A crucial compartmentalization problem is related to the branches of dendrites and the axon terminal. For intracellular stimulation the dendritic tree in FCM was simulated as cylinder with a length equal to the total length of all MCM branches and the diameter was chosen to retain the dendrite surface of the MCM. For extracellular stimulation, the length of the dendrite was shortened as seen in Fig 8 in order to place the center point at a plausible position. The intracellular resistance R needed to solve Eq 4 remained the same as in the intracellular stimulation model. The dendritic membrane voltage of the MCM in Fig 8 corresponds to the branch closest to the electrode. The smaller R of the MCM in comparison to the FCM in Eq 4 explains why the dendrite voltage in the MCM adapted faster than in the FCM (lower part of Fig 8).

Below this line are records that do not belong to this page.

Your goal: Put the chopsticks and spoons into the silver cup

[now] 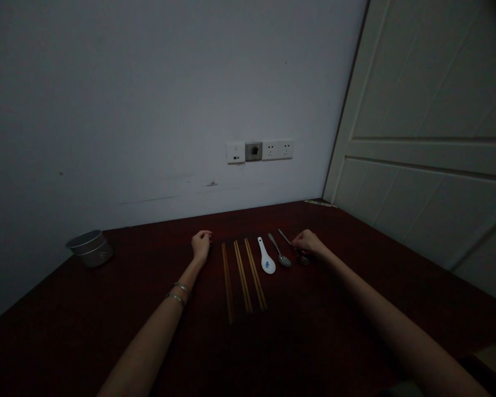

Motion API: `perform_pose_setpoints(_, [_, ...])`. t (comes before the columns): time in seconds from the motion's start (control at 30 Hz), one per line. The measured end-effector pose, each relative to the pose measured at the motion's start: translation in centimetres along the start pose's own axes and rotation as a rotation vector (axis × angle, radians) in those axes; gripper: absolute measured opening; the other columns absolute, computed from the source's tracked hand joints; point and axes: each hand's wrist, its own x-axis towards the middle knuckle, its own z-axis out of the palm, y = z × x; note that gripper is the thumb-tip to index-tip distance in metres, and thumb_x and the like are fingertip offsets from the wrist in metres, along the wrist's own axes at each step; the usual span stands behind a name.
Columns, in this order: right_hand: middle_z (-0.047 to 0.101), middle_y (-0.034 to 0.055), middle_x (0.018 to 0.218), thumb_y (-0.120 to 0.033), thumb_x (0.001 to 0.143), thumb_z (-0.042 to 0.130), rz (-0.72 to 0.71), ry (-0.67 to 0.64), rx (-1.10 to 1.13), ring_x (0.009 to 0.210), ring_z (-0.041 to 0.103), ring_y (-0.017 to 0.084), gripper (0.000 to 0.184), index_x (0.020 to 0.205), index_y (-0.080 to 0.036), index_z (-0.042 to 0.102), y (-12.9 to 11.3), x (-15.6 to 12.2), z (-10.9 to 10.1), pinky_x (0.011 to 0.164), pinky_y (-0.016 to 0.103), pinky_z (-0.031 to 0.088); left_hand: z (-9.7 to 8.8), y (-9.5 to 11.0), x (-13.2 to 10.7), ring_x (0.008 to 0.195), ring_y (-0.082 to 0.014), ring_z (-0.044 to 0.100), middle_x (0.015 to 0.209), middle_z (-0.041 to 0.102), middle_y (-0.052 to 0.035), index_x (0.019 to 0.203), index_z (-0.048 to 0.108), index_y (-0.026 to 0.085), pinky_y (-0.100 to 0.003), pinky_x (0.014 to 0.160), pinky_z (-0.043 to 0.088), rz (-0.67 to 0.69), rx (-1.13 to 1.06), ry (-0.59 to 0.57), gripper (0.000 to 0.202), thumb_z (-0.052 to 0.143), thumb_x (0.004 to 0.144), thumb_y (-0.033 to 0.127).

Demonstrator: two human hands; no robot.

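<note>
My right hand (308, 242) pinches a metal spoon (284, 237) at its middle; the handle points away and the bowl shows dimly below my fingers. Just left of it lies another metal spoon (284, 261), then a white ceramic soup spoon (268, 263) with a blue mark in its bowl. Further left, three pairs of wooden chopsticks (243, 278) lie roughly parallel, in a row with the spoons. My left hand (201, 244) rests on the table beyond the leftmost pair, fingers curled in, with nothing visible in them. Two bracelets circle that wrist.
A grey metal pot (91, 248) stands at the far left of the dark red table (297, 331). Behind is a pale wall (169, 110) with sockets and a switch (260, 150). A white panelled door or cabinet front (421, 132) rises along the right edge. The light is dim.
</note>
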Motion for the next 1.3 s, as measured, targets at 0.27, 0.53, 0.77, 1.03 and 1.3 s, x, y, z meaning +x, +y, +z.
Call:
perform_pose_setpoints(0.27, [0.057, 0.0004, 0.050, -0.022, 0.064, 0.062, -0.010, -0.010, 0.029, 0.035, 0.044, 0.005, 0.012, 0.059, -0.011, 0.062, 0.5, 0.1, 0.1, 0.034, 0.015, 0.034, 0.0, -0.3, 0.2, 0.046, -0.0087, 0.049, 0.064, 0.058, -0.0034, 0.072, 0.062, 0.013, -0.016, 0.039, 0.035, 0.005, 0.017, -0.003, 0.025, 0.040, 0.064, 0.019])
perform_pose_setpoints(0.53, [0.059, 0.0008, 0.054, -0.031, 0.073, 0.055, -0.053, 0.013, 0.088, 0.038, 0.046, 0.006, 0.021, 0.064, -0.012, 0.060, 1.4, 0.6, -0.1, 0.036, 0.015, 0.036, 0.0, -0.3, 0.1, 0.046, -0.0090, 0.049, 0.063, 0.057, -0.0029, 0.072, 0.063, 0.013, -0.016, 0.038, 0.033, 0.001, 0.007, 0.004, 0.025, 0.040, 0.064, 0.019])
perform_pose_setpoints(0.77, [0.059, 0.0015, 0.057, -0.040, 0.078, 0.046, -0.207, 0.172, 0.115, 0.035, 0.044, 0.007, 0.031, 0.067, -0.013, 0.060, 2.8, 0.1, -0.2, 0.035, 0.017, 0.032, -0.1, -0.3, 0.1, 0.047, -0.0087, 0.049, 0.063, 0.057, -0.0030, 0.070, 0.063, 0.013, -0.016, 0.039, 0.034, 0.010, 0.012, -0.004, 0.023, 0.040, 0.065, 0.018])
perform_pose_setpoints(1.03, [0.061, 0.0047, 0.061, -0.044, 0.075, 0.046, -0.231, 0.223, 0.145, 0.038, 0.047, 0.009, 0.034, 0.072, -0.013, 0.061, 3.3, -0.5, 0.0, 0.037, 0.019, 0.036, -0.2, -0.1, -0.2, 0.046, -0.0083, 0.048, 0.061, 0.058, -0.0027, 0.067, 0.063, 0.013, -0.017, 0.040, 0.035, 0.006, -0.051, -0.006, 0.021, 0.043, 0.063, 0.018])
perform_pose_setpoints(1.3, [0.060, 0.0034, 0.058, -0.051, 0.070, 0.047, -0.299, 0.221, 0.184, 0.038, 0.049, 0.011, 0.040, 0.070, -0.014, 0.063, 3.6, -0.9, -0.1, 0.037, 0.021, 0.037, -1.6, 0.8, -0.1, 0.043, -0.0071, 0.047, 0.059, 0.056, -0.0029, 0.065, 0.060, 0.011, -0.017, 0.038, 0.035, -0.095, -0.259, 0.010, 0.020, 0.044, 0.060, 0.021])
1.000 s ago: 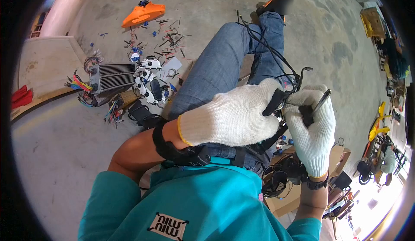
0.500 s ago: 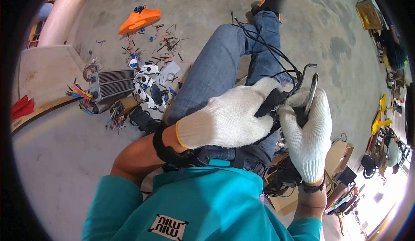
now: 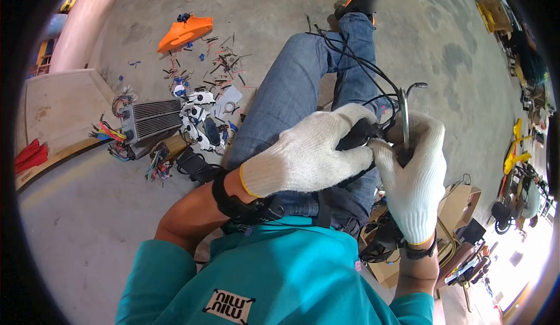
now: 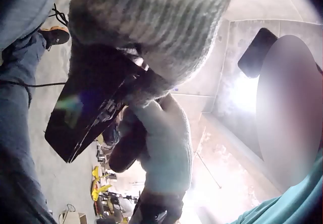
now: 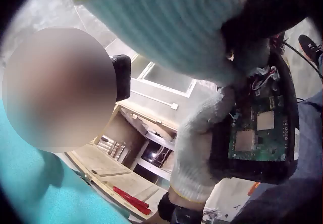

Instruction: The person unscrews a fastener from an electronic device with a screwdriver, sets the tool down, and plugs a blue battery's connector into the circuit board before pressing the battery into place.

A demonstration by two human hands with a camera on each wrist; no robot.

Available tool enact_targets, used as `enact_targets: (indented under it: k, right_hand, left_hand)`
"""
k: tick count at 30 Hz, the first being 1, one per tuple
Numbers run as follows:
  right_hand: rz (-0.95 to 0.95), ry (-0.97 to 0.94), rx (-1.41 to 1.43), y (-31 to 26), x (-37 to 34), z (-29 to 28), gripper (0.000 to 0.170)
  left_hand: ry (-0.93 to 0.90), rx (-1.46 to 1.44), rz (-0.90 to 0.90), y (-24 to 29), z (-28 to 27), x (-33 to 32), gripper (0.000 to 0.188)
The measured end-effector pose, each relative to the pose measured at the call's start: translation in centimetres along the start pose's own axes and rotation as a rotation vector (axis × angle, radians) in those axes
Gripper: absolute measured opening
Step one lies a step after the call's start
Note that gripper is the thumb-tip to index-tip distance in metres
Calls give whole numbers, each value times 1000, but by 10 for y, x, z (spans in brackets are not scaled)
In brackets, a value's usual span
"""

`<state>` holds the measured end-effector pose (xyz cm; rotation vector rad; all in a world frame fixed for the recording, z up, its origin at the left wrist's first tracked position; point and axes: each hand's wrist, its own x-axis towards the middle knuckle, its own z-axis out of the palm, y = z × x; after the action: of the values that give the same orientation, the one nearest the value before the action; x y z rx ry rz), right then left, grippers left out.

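My gloved left hand (image 3: 306,153) grips a black housing (image 5: 290,171) above my lap. Inside its open face is a green circuit board (image 5: 257,138) with small wires (image 5: 265,80) near the top. The gloved right hand (image 3: 411,173) has its fingertips right at the wired end of the board. It also holds a tool with a bright metal shank (image 3: 404,118) and a dark handle (image 4: 126,148); its exact kind I cannot tell. Several black cables (image 3: 373,68) run from beside the hands over my leg.
A finned metal box (image 3: 156,120) with coloured wires and white-and-black parts (image 3: 201,118) lie on the floor at left. Beyond are wire scraps (image 3: 224,65) and an orange shell (image 3: 186,32). A cardboard box (image 3: 458,208) stands at right.
The metal shank in my right hand has swung from leaning right to nearly upright, closer to the cables. Both hands stay together at the housing.
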<state>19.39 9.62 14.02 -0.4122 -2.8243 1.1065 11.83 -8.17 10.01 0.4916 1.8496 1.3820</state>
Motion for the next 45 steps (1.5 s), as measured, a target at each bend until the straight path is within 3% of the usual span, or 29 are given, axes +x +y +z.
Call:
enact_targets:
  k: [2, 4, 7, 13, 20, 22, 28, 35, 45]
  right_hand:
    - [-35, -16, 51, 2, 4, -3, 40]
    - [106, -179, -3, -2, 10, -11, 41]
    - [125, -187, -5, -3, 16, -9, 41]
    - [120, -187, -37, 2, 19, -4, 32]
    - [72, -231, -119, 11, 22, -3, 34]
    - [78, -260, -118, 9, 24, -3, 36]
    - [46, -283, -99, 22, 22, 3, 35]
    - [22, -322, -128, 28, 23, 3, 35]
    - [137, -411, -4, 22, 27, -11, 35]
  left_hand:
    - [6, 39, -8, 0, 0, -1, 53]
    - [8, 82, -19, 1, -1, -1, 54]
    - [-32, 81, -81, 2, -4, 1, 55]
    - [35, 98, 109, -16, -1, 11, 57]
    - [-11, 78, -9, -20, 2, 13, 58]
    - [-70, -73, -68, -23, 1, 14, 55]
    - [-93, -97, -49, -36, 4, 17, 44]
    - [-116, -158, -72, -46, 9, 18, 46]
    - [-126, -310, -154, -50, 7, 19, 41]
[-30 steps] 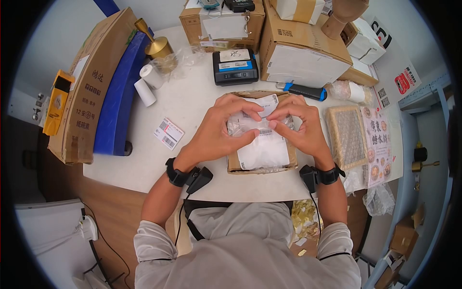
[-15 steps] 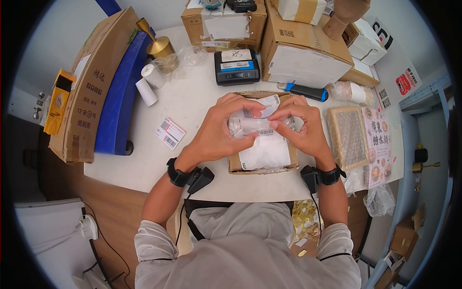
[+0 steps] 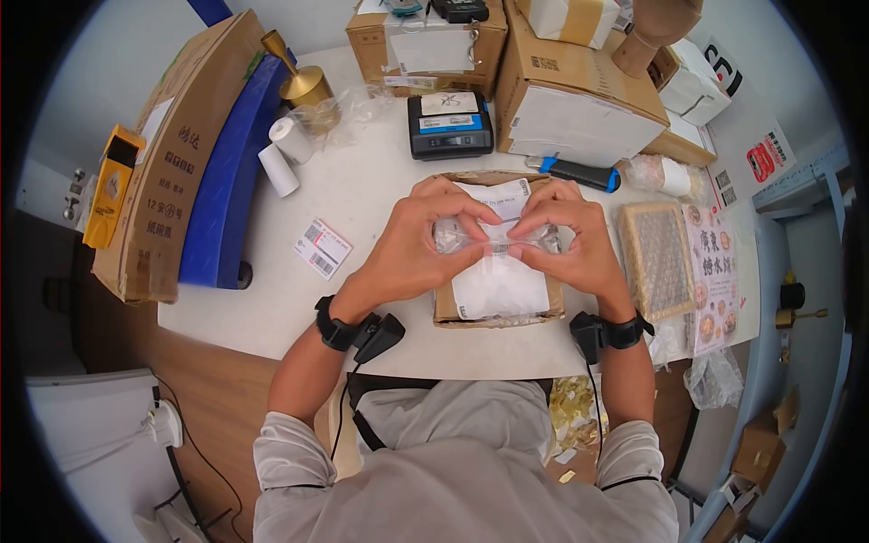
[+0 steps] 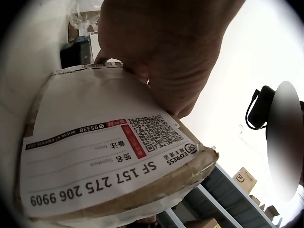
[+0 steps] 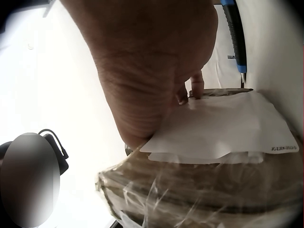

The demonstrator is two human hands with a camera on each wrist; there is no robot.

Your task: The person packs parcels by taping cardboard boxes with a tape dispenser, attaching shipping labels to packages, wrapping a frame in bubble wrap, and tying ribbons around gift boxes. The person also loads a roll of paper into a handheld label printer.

For each compartment, the external voltage is determined by the distance of the representative compartment center from the electrode. This means that while a single compartment with a large diameter or length might experience large extracellular voltage differences between different points on its surface, the model only permits one value per compartment. Thus, a finely compartmentalized model simulates the effects of extracellular stimulation more faithfully. In the MCM used here this was not an issue because the cell was compartmentalized and oriented in a way likely to minimize strong extracellular potential differences over the surface of any one compartment. The exclusion of active channels leads to simpler models that make an analysis of effects purely related to cell geometry easier.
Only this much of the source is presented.